Secure Authentication

The WinCC OA DNP3 driver supports Secure Authentication (SA) version 5 as defined in IEEE Standard. 1815-2012 section 7. This allows a device to request authentication for critical operations. What a critical operation is, is up to the device configuration and cannot be defined by the DNP3 driver. If the driver is executing a critical operation (e.g. send a binary command), the device requests authentication. If the driver can successfully authenticate, the operation is executed. Otherwise it is rejected.

Secure Authentication - DNP3 Device Configuration

Some Siemens CPs (CP 1243-1 DNP3, CP 1542SP-1 IRC, …) and other support DNP3 Secure Authentication. The DNP3 driver supports the communication with such devices, with activated Secure Authentication. The figure below shows an example for configuration of an S7 CP1243-1 DNP3 module:
Figure 1. S7 CP1243-1 DNP3 Module

Depending on the WinCC OA Secure Authentication - DNP3 Driver Configuration, configure the device. Note the following:

CAUTION:
The preshared key of the WinCC OA DNP3 driver configuration and the preshared key here in the device panel MUST be identical! Other settings of the WinCC OA DNP3 driver configuration and in the device panel must not be identical. If the keys are not identical, operations which require authentication are rejected by the device.
Note:
You can select either the algorithm Aggressive Mode or other algorithms such as SHA1. The config entry authMACAlgorithm in the [dnp3] section can be used to specify other algorithms. MAC stands for Message Authentication Code. NOTE also that the selected algorithm must be supported by the device and vice versa. The algorithm selected from the device panel must be supported by the WinCC OA DNP3 driver.

WinCC OA Secure Authentication - DNP3 Driver Configuration

Figure 2. DNP3 Device-Panel

On the Security tab configure the Secure Authentication parameters:

Secure Authentication: Use this check box to enable the authentication. If the Secure Authentication is disabled, the connection does not use Secure Authentication.

Aggressive Mode: This option is used to activate the aggressive mode. This is a mode where no separate authentication challenge and reply is required. This means that the processing of critical operations is speed up since the authentication is part of a telegram and not a separate step. Aggressive mode must be only activated if it is supported by the device. If the device does not support this mode, Allow SHA1.

Since SHA1 is considered as unsafe, it is not enabled by default. However, devices that do not support more recent MAC algorithms might still be used. Therefore, this option is available.

You can specify a list of users with different roles and keys for each device. A device can support multiple users or not.

The Actual user defines the current setting for the authentication. In DNP3 a user has a unique name and a unique number.
Note:
Therefore, do not set different user names with the same number or vice versa.
Role : You can select different roles for a user, for example, Viewer, Operator, SingleUser etc.

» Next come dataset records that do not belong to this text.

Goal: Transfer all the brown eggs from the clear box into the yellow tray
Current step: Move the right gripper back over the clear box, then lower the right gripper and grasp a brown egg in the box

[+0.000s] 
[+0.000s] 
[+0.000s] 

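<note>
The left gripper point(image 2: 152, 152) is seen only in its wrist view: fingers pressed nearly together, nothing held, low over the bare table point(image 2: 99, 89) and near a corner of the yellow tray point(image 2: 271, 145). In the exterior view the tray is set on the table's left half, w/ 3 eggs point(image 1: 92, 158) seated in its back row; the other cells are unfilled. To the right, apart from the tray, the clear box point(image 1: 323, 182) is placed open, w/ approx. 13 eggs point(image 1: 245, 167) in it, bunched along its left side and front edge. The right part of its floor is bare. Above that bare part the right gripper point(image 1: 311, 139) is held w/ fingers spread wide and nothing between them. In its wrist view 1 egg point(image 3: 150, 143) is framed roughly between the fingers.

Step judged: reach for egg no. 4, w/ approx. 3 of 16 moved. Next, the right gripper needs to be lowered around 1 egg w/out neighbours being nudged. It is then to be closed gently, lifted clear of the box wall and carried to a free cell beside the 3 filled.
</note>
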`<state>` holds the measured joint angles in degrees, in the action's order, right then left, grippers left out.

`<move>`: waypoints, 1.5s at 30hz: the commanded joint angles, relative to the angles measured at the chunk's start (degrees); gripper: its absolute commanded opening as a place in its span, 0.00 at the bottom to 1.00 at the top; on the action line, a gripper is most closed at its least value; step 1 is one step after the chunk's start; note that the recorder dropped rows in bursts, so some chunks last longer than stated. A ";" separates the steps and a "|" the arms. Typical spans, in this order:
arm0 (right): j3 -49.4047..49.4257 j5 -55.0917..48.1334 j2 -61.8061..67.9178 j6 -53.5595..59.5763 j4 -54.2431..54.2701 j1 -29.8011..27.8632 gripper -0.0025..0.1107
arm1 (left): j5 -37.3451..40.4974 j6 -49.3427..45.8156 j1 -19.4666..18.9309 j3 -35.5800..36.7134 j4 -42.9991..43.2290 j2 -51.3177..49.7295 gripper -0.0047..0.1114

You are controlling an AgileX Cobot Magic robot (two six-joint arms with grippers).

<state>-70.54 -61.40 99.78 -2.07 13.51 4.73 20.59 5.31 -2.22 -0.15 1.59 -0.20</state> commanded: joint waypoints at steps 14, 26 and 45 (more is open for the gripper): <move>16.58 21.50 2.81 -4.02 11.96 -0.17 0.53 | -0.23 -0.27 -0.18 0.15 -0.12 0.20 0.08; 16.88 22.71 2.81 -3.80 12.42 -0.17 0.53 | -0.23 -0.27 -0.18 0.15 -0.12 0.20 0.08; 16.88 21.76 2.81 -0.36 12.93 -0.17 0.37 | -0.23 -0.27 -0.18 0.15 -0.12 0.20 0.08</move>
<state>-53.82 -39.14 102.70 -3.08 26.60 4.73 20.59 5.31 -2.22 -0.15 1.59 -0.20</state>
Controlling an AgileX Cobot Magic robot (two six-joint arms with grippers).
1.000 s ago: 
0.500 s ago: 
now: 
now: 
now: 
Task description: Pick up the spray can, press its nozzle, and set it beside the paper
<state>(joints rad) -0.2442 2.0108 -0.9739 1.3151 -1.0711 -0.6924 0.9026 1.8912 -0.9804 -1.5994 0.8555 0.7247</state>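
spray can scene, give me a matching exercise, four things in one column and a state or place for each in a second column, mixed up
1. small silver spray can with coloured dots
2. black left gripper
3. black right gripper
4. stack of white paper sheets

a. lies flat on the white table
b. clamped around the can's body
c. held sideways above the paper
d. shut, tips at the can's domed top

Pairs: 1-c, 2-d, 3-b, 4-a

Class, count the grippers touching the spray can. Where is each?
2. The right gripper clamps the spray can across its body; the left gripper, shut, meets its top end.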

Depending on a role, the user has specific rights. The user can, for example, only view or also edit configurations.

By default the SingleUser has all rights, meaning to monitor data, operate controls, transfer data files, change configs, change security configs, change code and to login locally. If a user may only view data, select the role Viewer. The Viewer may only monitor data.
Note:
The roles are meaningful since there are function codes such as Direct Read, Write, Select Operate etc. in the address panel . You can specify in your device whether a function is critical or not. You can, for example, specify in the device that a client must authenticate in order to read.
The norm specifies the different available roles. The table below contains the different roles:
Figure 3. Different User Roles according to the Norm IEEE Std. 1815-2012 section 7
Preshared key: The preshared key must be either 16 or 32 byte long. This corresponds to either 32 or 64 HEX character.
CAUTION:
The preshared key specified here and the preshared key in the device panel MUST be identical! Other settings here and in the device panel must not be identical. If the keys are not identical, you cannot write data meaning enter values since the authentication is not enabled. You can, however, read values without authentication. NOTE also that if you change the configuration on the Security tab, you must deactivate and reactivate the connection on the Connection tab via the Active check box) or restart the DNP3 driver.

Secure Authentication - DNP3 Statistics

You can read Security Statistics from a device that supports it. The device provides the statistics and WinCC OA DNP3 driver can read them, for example, "How often did the authentication fail"? The DNP3 Specification contains a whole list of Security Statistics. In order to query the statistics, you must add a periphery address to the group 121. The Variation for an address in group 121 must be 1.

The statistics are specified in the norm IEEE Std. 1815-2012 in the section 7.5.2.2.. Specify what you read by using the index of a security statistics object (of the Security Statistics group). Use, for example, index 12 meaning Successful Authentications in the address panel.